There are by my estimation three broad directions for our theology to go. First, the direness of the situation may provoke some believers to bandy together around a highly “End Times”-type theology of violent fatalism and us-versus-them survivalism. Many conservative churches could conceivably move this way. Second, we may respond to said direness by rallying around a theology of hope and positive social action. Theologically and politically more liberal denominations may move this way. Lastly, we may emphasize relationships, community, and authenticity. Emergent Christianity, of course, fills this slot, and so may grow out of the first two.

I'd like to see the better elements of all three be part of the final product -- a tempered zeal and passion for prayer and spiritual intimacy from the conservatives, a sense of civic duty and justice from the mainline denominations, and the "we-get-there-together"-ness of the Emergents.

Tragically, though: Ringtone Christianity combined with our sin nature has caused all three groups to be smug about the others, and less willing to learn from one another. When we're all thrown into the same buildings, as will happen in the Post-Carbon Church, I can't wait to see what happens. It'll probably be quite messy. Just imagine a Baptist and an Episcopalian and a cranky young Emergent all having to actually deal with one another! I can't imagine a more needed situation in the church today.

Ecumenism will be forced on us, not by conscience or Scripture, but by geology. God Almighty, I can't wait!

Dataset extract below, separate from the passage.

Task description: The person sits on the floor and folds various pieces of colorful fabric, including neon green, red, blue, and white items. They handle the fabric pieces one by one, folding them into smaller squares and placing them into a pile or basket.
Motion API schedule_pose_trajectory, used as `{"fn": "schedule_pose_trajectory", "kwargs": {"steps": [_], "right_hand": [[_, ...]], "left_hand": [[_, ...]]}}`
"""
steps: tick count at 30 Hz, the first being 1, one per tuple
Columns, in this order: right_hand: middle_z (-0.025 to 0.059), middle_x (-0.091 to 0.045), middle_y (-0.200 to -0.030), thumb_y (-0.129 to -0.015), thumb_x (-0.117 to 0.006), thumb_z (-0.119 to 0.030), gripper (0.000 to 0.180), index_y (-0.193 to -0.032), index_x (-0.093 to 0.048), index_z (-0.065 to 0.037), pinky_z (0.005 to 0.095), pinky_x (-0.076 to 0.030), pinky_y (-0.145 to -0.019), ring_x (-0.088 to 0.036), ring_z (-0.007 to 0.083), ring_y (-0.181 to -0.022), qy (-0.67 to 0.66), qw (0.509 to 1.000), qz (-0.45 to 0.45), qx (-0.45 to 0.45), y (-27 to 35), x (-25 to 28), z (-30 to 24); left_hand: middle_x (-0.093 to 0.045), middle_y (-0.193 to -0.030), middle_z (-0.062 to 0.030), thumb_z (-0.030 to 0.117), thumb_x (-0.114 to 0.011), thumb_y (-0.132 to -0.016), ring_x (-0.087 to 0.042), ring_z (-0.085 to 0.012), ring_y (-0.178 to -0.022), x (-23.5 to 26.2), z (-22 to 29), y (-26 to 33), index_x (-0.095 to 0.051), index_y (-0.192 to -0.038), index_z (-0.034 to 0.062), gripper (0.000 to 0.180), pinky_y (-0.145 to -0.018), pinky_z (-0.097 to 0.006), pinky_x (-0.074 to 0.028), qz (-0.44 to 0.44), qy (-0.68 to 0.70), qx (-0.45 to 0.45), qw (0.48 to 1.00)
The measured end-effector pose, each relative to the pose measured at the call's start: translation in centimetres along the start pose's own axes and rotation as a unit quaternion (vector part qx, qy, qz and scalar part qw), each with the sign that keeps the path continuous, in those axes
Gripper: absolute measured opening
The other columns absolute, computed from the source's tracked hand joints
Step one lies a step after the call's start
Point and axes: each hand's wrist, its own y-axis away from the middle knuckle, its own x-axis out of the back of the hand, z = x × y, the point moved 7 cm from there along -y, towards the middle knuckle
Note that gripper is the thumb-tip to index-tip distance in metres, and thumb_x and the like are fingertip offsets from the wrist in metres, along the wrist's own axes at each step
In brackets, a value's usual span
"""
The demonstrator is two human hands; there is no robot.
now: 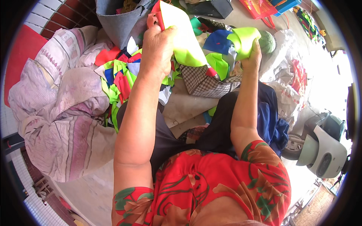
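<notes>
In the head view, the left hand (160,43) is raised with its fingers closed on a large yellow-green piece (188,41), its upper part glaring almost white. A red edge shows along that piece's left side; whether it is a separate layer cannot be told. The right hand (253,58) has its fingers pinched together on a smaller yellow-green piece (241,39). The two hands stand well apart, and the gap between them lies above a checked bag (200,83), whose near wall runs below both held pieces.

On the left, room is tight: a heap of scraps (121,77) fills the space between the left forearm and a bulky patterned quilt (81,88), while the rim of a grey container (120,26) comes close beside the left hand. On the right, a white sack (281,58) sits near the right hand, with a scooter (328,150) farther off.

Counted, there are two held pieces, one in each hand; one checked bag, one grey container and one scooter. Inside the bag, one blue piece (218,40) and one bright green piece (217,64) stand out; the heap's scraps overlap too much to count.
</notes>
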Motion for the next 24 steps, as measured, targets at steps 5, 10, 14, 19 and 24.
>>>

Editorial Notes: Contributor Brandon Rhodes writes:
The North American Church is walking blindly into the future without the slightest awareness of it being so defined by Peak Oil. While this scares me, I can't escape that it's followers of that old revolutionary rabbi that should be able to offer so much light and hope and community transformation in the coming dark ages. But my brothers and sisters have to cast off all bits of Carbonated Christianity which have so tainted their faith, if they ever wish to be a positive people. At OrganicJesus, we're figuring out how to do just that.
Brandon Rhodes is co-editor of Organic Jesus ("Imagining the Kingdom of God in an age of Less"). Religious institutions may be more capable of change than many secular ones. Grist magazine has been running a series on God and the Environment. Just today, the LA Times published an article on Evangelicals Ally With Democrats on Environment
...In recent years, as their leaders emphasized abortion, gay rights and school prayer, "evangelical" has come to seem synonymous with "conservative." In fact, the shift to the right is a new development. As recently as a decade ago, white evangelicals were fairly evenly divided between the two parties. (Bush is an evangelical, but so are former Presidents Carter and Clinton, both Democrats.) Some top evangelicals now worry that they've become too predictably right-wing. Global warming offers a way to get out of that box.